True Romance
I’ve never really thought of Tony Scott as an actor’s director, but the acting in this picture is consistently astonishing. Gary Oldman, Brad Pitt, Bronson Pinchot, Tom Sizemore, Chris Penn, Saul Rubinek, Chris Walken, James Gandolfini, all of them take their roles in sly, unexpected directions, playing their scenes with genuine humor and humanity.
Now that the shock of Tarantino has worn off, it’s possible to look at his writing a little more objectively. His plots tend toward the unlikely, his characters are not real people. Tarantino World exists within the framework of “the movies,” he’s not concerned about the real world, he lives, breathes and eats movies, and his scripts reflect that.

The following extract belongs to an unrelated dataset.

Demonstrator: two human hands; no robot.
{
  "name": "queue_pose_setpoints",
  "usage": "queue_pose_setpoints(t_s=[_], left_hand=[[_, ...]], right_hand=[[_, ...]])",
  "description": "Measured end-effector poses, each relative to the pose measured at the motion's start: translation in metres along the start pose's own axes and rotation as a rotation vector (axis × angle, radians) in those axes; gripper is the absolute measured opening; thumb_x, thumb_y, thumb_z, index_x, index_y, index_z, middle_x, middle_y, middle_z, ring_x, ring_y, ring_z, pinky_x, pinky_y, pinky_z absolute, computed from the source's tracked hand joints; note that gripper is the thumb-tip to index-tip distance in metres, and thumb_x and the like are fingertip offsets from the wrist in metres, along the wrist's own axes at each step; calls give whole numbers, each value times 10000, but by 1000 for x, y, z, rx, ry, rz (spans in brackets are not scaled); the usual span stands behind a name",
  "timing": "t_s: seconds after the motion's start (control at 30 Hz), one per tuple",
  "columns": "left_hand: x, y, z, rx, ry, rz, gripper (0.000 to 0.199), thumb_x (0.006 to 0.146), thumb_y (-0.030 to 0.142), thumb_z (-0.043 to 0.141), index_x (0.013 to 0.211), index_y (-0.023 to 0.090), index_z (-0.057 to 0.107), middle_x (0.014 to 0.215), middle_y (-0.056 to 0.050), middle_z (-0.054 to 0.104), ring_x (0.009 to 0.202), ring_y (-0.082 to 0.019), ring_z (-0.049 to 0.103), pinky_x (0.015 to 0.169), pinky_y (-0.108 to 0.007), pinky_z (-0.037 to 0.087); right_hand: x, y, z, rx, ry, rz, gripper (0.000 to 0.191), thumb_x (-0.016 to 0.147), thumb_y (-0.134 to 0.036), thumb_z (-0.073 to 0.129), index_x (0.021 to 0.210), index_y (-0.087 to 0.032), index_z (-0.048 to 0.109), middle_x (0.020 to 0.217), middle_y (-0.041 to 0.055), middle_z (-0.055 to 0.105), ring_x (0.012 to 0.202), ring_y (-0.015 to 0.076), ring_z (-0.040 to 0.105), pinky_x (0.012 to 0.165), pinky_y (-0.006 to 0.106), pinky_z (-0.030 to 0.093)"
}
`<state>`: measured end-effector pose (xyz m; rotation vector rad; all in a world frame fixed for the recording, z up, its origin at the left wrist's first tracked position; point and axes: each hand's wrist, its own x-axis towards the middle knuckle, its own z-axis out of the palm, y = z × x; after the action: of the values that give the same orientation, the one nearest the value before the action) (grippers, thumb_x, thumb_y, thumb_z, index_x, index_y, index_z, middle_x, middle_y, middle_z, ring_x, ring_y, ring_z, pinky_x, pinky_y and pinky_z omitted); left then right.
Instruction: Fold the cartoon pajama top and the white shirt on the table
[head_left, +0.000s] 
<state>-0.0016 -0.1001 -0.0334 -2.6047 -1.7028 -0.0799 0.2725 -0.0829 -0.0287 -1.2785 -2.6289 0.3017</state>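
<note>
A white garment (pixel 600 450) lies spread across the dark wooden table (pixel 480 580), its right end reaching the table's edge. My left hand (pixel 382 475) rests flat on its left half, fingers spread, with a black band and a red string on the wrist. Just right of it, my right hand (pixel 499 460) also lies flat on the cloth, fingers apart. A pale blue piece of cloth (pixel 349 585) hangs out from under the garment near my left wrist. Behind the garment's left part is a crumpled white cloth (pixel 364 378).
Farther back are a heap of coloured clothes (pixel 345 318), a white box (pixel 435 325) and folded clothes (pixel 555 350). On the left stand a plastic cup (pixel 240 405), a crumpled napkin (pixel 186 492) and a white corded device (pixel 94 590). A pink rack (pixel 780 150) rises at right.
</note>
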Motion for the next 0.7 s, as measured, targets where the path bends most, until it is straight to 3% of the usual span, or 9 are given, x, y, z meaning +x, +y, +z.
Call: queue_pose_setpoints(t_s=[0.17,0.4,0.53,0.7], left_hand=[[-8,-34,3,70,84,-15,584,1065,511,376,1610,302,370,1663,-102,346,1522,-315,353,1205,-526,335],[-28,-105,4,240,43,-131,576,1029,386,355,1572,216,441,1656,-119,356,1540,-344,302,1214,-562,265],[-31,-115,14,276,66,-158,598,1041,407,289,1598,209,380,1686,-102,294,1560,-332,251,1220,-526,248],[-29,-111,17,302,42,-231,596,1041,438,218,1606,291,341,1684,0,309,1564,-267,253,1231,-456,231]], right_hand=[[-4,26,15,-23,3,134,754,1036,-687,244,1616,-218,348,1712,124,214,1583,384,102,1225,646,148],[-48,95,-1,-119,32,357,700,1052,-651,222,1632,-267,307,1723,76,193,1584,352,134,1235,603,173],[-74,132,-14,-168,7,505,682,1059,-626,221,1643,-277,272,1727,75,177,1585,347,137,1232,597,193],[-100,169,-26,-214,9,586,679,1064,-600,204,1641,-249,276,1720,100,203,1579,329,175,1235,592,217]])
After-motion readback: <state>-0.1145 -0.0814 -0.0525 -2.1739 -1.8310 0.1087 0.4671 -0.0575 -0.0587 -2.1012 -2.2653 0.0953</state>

His characters tend to sound the same. Almost without exception, they spout pop-culture trivia and announce who they are and what they stand for. The audience rarely has to wonder what a character is thinking, because they never shut up about what they’re thinking. When he directs his own script, this all becomes part of an all-encompassing style. We enter Tarantino World, we buy that ticket and we get on that ride. And so far, he has yet to disappoint.
And while Tarantino has entered the pop consciousness as an icon, his movies are still, in essence, art films, cult films, movies about movies. Even Pulp Fiction I remember seeing and thinking “If Jim Jarmusch made a gangster movie, it would feel like this.” (Of course, Jarmusch eventually made a gangster movie, Ghost Dog, which feels nothing like Pulp Fiction.)

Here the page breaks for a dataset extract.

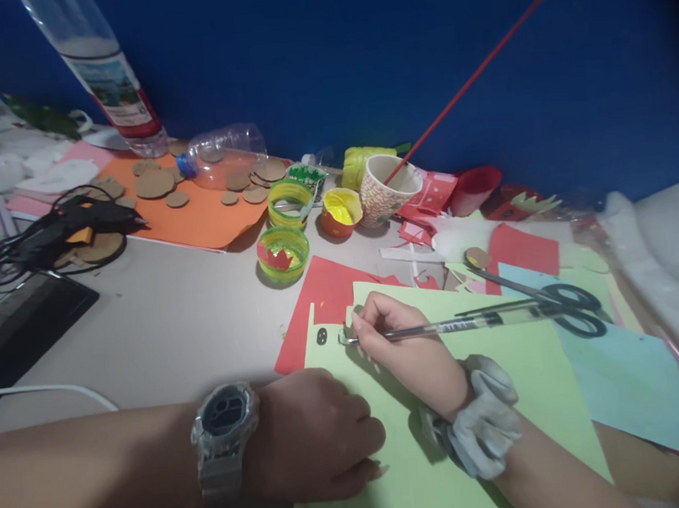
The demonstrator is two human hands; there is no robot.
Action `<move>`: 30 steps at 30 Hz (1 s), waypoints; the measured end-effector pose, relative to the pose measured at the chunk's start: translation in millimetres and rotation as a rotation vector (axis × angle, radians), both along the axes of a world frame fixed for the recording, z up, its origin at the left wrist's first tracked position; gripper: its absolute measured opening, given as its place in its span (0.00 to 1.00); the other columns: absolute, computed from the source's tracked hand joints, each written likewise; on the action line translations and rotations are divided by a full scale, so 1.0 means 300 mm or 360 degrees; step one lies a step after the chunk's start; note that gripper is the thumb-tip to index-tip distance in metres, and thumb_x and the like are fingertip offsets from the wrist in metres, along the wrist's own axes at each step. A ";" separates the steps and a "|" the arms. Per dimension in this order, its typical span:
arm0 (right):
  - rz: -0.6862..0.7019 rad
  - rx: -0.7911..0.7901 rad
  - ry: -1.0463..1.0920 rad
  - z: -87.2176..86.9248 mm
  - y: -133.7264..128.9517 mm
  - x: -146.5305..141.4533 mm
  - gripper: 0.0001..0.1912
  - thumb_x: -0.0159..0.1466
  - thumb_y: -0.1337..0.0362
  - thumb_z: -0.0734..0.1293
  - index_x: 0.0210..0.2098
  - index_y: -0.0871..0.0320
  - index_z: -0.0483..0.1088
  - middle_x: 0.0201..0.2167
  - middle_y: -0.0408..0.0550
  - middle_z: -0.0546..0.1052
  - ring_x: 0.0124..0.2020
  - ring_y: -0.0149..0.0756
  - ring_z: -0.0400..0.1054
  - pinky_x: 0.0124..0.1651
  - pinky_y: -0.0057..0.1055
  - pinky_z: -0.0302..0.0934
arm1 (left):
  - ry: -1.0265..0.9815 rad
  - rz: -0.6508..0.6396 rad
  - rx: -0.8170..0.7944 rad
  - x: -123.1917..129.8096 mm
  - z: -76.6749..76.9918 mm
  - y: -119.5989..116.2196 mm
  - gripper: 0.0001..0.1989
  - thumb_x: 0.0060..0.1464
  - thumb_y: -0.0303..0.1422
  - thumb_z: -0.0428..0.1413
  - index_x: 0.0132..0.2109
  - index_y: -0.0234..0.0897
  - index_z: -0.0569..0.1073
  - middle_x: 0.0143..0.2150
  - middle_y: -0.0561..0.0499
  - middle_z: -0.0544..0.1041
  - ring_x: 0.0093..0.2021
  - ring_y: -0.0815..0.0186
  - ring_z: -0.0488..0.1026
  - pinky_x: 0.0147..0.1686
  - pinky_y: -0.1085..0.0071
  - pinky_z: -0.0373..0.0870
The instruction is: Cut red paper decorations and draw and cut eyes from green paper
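My right hand (402, 342) pinches a slim pen (453, 326) with a dark tip section. Its tip touches a light green paper sheet (486, 398) near the upper left corner, where a faint outline shows. Just left of the tip is a small filled black mark (321, 336). Across the lower left of the sheet lies my left hand (321, 435), its fingers curled under and nothing visible in them. Red paper (291, 353) sticks out from beneath the green sheet. Black-handled scissors (573, 305) rest to the right, partly behind the pen.
Behind stand a patterned paper cup (379, 205) holding a red stick, a yellow paint cup (341, 212) and a green-yellow ring cup (283, 253). At left are a glue gun (78, 224), cardboard discs (154, 182) on orange paper (200, 224), and a tall bottle (110, 84).
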State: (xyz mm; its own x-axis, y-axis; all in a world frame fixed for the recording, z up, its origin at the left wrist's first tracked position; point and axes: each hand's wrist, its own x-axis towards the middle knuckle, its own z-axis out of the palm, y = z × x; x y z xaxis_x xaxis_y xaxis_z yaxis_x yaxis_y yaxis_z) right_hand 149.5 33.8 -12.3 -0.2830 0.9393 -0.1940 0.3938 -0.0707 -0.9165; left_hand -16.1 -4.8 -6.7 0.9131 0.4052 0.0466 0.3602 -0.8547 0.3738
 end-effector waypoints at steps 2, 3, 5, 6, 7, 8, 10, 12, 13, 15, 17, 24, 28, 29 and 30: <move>0.0004 -0.0015 0.0018 -0.001 0.000 0.001 0.14 0.64 0.61 0.61 0.24 0.56 0.55 0.17 0.36 0.61 0.19 0.26 0.56 0.23 0.25 0.52 | -0.0024 0.0005 0.0006 -0.001 0.000 -0.001 0.12 0.60 0.38 0.47 0.30 0.37 0.65 0.26 0.53 0.70 0.23 0.67 0.67 0.23 0.66 0.60; -0.0005 -0.0025 0.0031 -0.001 0.000 0.001 0.14 0.64 0.60 0.61 0.24 0.56 0.54 0.17 0.36 0.61 0.18 0.26 0.56 0.23 0.25 0.53 | -0.0029 0.0008 0.0004 -0.001 0.000 -0.002 0.12 0.60 0.38 0.47 0.30 0.37 0.65 0.26 0.53 0.71 0.23 0.66 0.67 0.23 0.66 0.60; 0.0003 -0.0032 0.0032 -0.001 0.001 0.001 0.14 0.64 0.60 0.60 0.24 0.55 0.54 0.17 0.36 0.60 0.18 0.26 0.55 0.23 0.25 0.52 | -0.0025 0.0016 -0.0002 -0.002 0.001 -0.002 0.12 0.60 0.38 0.47 0.30 0.37 0.65 0.26 0.53 0.71 0.24 0.66 0.67 0.24 0.67 0.61; 0.0015 -0.0027 0.0019 -0.001 0.001 0.002 0.14 0.64 0.60 0.60 0.24 0.55 0.54 0.17 0.36 0.60 0.18 0.26 0.55 0.23 0.25 0.52 | -0.0011 0.0014 -0.0008 -0.002 0.001 -0.001 0.12 0.60 0.38 0.47 0.30 0.37 0.65 0.27 0.53 0.71 0.24 0.66 0.67 0.24 0.67 0.61; 0.0022 -0.0022 0.0007 -0.001 0.001 0.002 0.15 0.64 0.60 0.60 0.24 0.55 0.54 0.17 0.36 0.60 0.19 0.26 0.55 0.23 0.25 0.52 | 0.0009 0.0009 -0.0015 -0.002 0.002 0.000 0.12 0.60 0.38 0.47 0.30 0.37 0.65 0.27 0.53 0.71 0.24 0.66 0.68 0.25 0.66 0.61; 0.0019 -0.0021 0.0000 -0.002 0.001 0.002 0.15 0.64 0.60 0.60 0.24 0.55 0.54 0.17 0.36 0.60 0.19 0.26 0.55 0.23 0.25 0.52 | 0.0028 0.0003 -0.0020 -0.002 0.003 0.001 0.12 0.60 0.38 0.47 0.31 0.37 0.65 0.27 0.53 0.71 0.24 0.66 0.68 0.25 0.66 0.61; 0.0001 -0.0017 -0.0009 -0.002 0.000 0.003 0.14 0.64 0.59 0.60 0.24 0.55 0.54 0.17 0.36 0.60 0.19 0.26 0.55 0.23 0.25 0.52 | 0.0061 -0.0010 -0.0025 -0.002 0.005 0.004 0.12 0.60 0.39 0.47 0.31 0.37 0.65 0.27 0.54 0.71 0.24 0.66 0.67 0.25 0.66 0.61; 0.0018 0.0005 -0.0025 -0.003 -0.001 0.003 0.15 0.64 0.60 0.60 0.24 0.55 0.54 0.18 0.36 0.60 0.19 0.26 0.55 0.23 0.25 0.52 | 0.0068 -0.0020 -0.0027 -0.001 0.007 0.005 0.12 0.60 0.39 0.47 0.31 0.37 0.65 0.28 0.54 0.71 0.25 0.66 0.67 0.25 0.66 0.61; 0.0026 0.0014 -0.0032 -0.003 -0.002 0.003 0.15 0.64 0.60 0.60 0.24 0.55 0.54 0.18 0.36 0.60 0.19 0.27 0.55 0.24 0.25 0.52 | 0.0068 -0.0022 -0.0028 0.000 0.007 0.005 0.12 0.60 0.38 0.47 0.31 0.37 0.65 0.28 0.54 0.71 0.25 0.66 0.67 0.25 0.66 0.61; 0.0012 0.0019 -0.0038 -0.005 -0.003 0.003 0.15 0.65 0.60 0.59 0.23 0.55 0.53 0.17 0.36 0.59 0.19 0.27 0.54 0.23 0.25 0.51 | 0.0052 -0.0025 -0.0028 0.000 0.008 0.003 0.12 0.60 0.39 0.47 0.31 0.37 0.65 0.27 0.54 0.71 0.24 0.66 0.67 0.25 0.67 0.60; -0.0004 0.0023 -0.0047 -0.005 -0.005 0.003 0.15 0.65 0.60 0.59 0.24 0.55 0.53 0.17 0.36 0.59 0.19 0.27 0.54 0.23 0.25 0.51 | 0.0036 -0.0020 -0.0025 0.000 0.007 0.000 0.12 0.60 0.38 0.47 0.31 0.37 0.65 0.27 0.54 0.71 0.24 0.67 0.66 0.24 0.67 0.59; 0.0032 0.0069 -0.0102 -0.002 -0.006 0.003 0.14 0.64 0.61 0.59 0.23 0.55 0.54 0.18 0.36 0.60 0.19 0.27 0.54 0.23 0.25 0.51 | 0.0002 -0.0007 -0.0030 -0.003 0.002 -0.001 0.12 0.60 0.38 0.47 0.30 0.37 0.64 0.27 0.53 0.71 0.24 0.67 0.67 0.25 0.67 0.59; 0.0037 0.0079 -0.0138 -0.001 -0.004 0.004 0.14 0.64 0.62 0.59 0.23 0.55 0.54 0.18 0.36 0.60 0.20 0.27 0.54 0.24 0.25 0.51 | 0.0000 -0.0004 -0.0040 -0.002 0.004 0.000 0.12 0.60 0.38 0.47 0.30 0.37 0.64 0.27 0.53 0.71 0.24 0.67 0.67 0.24 0.68 0.59; 0.0030 0.0084 -0.0137 -0.001 -0.004 0.005 0.14 0.64 0.62 0.59 0.23 0.55 0.54 0.18 0.37 0.60 0.20 0.27 0.54 0.24 0.25 0.50 | 0.0000 -0.0005 -0.0037 -0.001 0.005 0.000 0.12 0.60 0.38 0.47 0.30 0.37 0.64 0.27 0.53 0.71 0.24 0.67 0.67 0.24 0.68 0.59; 0.0016 0.0090 -0.0128 -0.002 -0.004 0.005 0.14 0.64 0.63 0.59 0.23 0.55 0.53 0.18 0.37 0.60 0.19 0.27 0.54 0.23 0.25 0.50 | 0.0001 -0.0005 -0.0033 -0.001 0.006 0.000 0.12 0.60 0.38 0.47 0.30 0.37 0.64 0.27 0.53 0.71 0.24 0.67 0.67 0.24 0.68 0.59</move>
State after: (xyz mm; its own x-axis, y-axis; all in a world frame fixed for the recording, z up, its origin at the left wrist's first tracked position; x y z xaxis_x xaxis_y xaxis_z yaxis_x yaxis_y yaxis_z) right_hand 151.0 32.6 -12.7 -0.2784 0.9464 -0.1636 0.4668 -0.0155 -0.8842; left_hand -16.2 -4.8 -4.9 0.9143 0.4033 0.0375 0.3580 -0.8479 0.3910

Tony Scott does not make Art Films. He makes Commercial Blockbusters. And his task here is to take Tarantino’s extremely Tarantino-esque screenplay and somehow turn it into a Commercial Blockbuster.

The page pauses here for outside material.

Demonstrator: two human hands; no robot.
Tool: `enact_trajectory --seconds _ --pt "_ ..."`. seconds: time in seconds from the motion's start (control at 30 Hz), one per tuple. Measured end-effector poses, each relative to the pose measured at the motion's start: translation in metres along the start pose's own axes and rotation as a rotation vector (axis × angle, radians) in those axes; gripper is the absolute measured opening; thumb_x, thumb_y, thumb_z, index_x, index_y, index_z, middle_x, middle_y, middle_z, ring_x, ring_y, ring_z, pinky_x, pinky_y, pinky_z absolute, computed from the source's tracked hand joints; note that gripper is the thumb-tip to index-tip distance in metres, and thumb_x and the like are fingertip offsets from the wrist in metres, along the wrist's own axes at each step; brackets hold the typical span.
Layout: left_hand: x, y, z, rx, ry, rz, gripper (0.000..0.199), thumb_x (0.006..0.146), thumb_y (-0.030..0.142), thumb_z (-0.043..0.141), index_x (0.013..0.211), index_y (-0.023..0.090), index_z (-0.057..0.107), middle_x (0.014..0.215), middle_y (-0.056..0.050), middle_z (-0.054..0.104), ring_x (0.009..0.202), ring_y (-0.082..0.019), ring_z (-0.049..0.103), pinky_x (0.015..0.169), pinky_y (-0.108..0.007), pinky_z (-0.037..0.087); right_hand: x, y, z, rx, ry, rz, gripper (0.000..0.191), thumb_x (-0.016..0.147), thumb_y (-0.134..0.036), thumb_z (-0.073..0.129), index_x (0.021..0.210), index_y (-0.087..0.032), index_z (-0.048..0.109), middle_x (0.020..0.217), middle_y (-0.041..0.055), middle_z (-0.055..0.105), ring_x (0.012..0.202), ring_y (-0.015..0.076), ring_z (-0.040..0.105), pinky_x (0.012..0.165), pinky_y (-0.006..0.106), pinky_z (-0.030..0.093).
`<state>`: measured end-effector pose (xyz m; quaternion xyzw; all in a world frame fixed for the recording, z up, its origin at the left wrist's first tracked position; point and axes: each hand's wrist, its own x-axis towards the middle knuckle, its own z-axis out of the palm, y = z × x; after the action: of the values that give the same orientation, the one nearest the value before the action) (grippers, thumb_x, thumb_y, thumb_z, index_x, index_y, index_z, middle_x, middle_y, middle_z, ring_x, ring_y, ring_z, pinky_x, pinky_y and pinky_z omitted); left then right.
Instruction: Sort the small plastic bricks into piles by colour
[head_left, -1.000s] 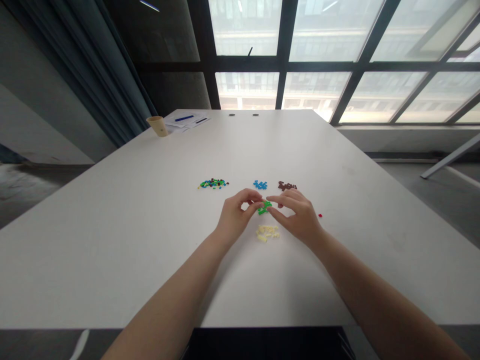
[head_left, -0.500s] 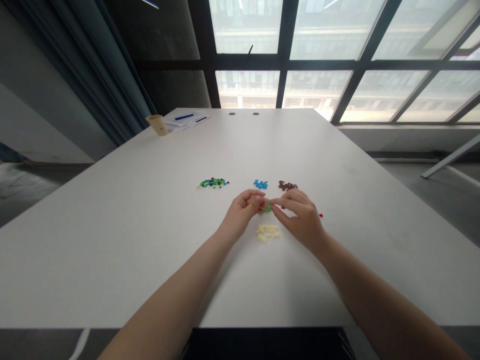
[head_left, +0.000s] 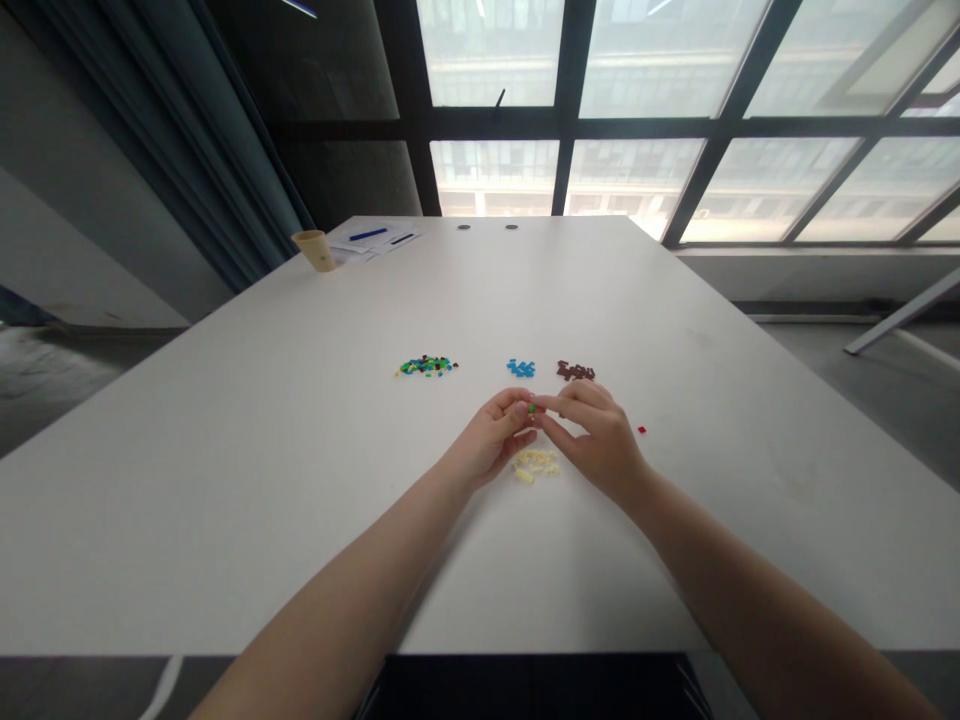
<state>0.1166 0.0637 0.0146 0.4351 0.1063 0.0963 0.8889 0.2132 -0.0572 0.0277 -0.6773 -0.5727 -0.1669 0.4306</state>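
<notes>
My left hand point(head_left: 501, 437) is closed, its thumb and forefinger pinching a small green brick point(head_left: 532, 408). From the other side my right hand point(head_left: 598, 428) has its thumb and forefinger closed on the same piece. A trace of red shows beside the green, too small to make out. Just below the fingers lies a pile of pale yellow bricks point(head_left: 535, 464). Beyond the hands are a group of blue bricks point(head_left: 521, 369) and a group of dark brown bricks point(head_left: 575, 371), the latter close to my right knuckles.
A mixed heap of coloured bricks point(head_left: 426, 366) lies to the left on the white table point(head_left: 300, 480). One red brick point(head_left: 642, 430) sits right of my right hand. Far left stand a paper cup point(head_left: 315, 250) and papers point(head_left: 360, 243) with a blue pen point(head_left: 368, 234).
My left hand has turned, its lower fingers now showing beneath the thumb. The green pieces seen between the hands are now mostly hidden, with one small bit visible at the fingertips.
</notes>
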Motion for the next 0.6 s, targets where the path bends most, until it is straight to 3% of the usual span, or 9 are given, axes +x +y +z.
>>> enact_trajectory --seconds 0.33,0.6 --pt "0.005 0.002 -0.009 0.087 -0.060 -0.009 0.040 0.060 0.049 0.072 0.083 0.021 0.057 0.074 0.004 0.056 0.067 -0.006 0.052 0.067 -0.021 0.041 0.002 -0.004 -0.006 0.042 0.097 -0.024 0.011 0.078 -0.023 0.061 0.087 -0.023 0.068 0.065 0.0001 0.055 0.064 0.0137 0.051 0.068 0.032 0.043" --pt "0.008 0.000 -0.014 0.122 -0.058 -0.016 0.044 0.057 0.050 0.074 0.086 0.020 0.058 0.072 0.002 0.058 0.066 -0.008 0.054 0.066 -0.021 0.041 0.002 -0.004 -0.006 0.009 0.005 -0.050 0.013 0.078 -0.023 0.060 0.088 -0.022 0.068 0.067 0.0009 0.054 0.066 0.0139 0.050 0.069 0.032 0.042"
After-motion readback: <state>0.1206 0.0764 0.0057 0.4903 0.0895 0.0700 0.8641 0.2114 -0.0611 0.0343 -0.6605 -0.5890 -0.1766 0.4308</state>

The fact that True Romance didn’t do well upon initial release is beside the point. What Scott’s has acheived here is to take the pure, undiluted pop fantasy of Tarantino’s script and, quite apart from “making it commercial,” he’s somehow make it his warmest, most humane film.
Only the feathers seem like a little much for me.
I’ve heard that the original script of True Romance, like most other Tarantino scripts, shuffled time and told the story in a more novelistic way, and that Tony Scott shot the script as written but, in the editing room, made it more linear. I would give anything (within reason) to see the first cut.